ANNALENA TONELLI VITTIMA DEL JIHAD

Di Tempi
14 Luglio 2005

La conferma della notizia anticipata da Tempi (cfr. Rodolfo Casadei, Tempi n. 46, 11 novembre 2004) è arrivata domenica 10 luglio – informa l’agenzia Fides – da un rapporto dall’International Crisis Group.
E’ ufficiale: «La volontaria italiana Annalena Tonelli, uccisa il 5 ottobre 2003 a Borama, nel Somaliland (Somalia del Nord) è stata vittima di un gruppo legato alla rete internazionale del terrore islamista». «L’informazione ci è stata confermata – scrive l’agenzia vaticana – da fonti locali che non citiamo per ragioni di sicurezza». Secondo queste fonti che ricordano anche l’allarme lanciato l’anno scorso su una “taglia” sugli occidentali in Somalia, «Annalena Tonelli e altri volontari occidentali uccisi negli ultimi due anni nel nord della Somalia sono stati vittime di un gruppo integralista legato all’internazionale del terrore.
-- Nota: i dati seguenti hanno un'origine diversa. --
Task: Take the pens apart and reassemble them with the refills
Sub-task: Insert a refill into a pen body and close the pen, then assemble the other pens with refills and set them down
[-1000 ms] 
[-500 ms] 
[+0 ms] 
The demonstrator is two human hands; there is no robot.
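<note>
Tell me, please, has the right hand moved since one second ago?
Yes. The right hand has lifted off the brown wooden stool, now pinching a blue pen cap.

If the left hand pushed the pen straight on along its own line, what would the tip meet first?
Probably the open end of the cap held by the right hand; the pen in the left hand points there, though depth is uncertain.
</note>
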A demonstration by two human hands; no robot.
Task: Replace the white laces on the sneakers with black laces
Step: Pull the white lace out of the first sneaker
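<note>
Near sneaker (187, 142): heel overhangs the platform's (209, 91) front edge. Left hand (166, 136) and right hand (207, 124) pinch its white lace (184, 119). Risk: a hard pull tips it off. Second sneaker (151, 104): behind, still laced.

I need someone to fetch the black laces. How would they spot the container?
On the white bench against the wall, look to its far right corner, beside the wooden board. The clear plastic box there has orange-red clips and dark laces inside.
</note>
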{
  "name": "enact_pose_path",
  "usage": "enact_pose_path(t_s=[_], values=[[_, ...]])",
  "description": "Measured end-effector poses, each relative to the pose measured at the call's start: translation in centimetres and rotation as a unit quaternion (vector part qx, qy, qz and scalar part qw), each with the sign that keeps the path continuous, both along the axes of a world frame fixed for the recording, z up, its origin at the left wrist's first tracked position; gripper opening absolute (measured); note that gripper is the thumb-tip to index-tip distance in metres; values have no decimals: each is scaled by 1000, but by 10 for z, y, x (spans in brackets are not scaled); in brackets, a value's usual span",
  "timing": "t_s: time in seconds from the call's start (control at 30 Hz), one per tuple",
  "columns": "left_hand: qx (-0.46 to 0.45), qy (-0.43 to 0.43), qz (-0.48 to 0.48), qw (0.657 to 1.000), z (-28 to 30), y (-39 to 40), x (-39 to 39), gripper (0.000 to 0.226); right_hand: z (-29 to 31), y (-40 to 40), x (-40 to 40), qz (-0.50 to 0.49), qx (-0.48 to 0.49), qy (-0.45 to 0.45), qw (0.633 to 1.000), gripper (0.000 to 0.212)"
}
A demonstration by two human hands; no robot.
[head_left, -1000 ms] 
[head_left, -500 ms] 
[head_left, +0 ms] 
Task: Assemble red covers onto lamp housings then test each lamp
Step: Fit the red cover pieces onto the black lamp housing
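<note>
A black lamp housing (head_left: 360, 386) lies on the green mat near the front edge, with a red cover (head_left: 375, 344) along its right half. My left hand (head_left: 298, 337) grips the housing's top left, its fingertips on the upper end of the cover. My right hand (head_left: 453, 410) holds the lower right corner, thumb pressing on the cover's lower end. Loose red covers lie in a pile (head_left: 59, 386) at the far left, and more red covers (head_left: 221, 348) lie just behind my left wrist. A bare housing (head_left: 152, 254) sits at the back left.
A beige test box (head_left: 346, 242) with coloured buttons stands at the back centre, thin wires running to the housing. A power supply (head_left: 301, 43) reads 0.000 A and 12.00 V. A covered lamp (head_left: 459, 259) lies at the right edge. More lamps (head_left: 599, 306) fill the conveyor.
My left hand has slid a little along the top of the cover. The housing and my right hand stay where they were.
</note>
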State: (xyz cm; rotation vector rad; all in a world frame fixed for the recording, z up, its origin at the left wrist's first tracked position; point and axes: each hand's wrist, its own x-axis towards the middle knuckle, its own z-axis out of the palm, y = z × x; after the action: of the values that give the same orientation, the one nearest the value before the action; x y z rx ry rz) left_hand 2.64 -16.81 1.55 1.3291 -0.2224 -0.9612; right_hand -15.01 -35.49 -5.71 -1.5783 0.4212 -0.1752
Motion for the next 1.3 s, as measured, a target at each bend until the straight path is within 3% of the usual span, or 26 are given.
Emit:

I terroristi stranieri presenti in Somalia, offrirebbero 5 mila dollari per ogni straniero ucciso. Alla famiglia di un kamikaze verrebbero versati 25mila dollari». I gruppi somali legati al terrorismo internazionale di matrice islamico-integralista si sono alleati con i signori della guerra di Mogadiscio che vogliono impedire l’insediamento del nuovo governo nella capitale. Secondo l’International Crisis Group il nuovo gruppo jihadista «ha base a Mogadiscio ed è guidato da un giovane capo che è stato addestrato in Afghanistan e ha mostrato la sua presenza uccidendo quattro operatori umanitari stranieri sul territorio relativamente sicuro del Somaliland tra l’ottobre 2003 e l’aprile 2004».
Secondo gli osservatori dell’Icg, l’obbiettivo dei jihadisti «è trasformare la Somalia nel nuovo Irak».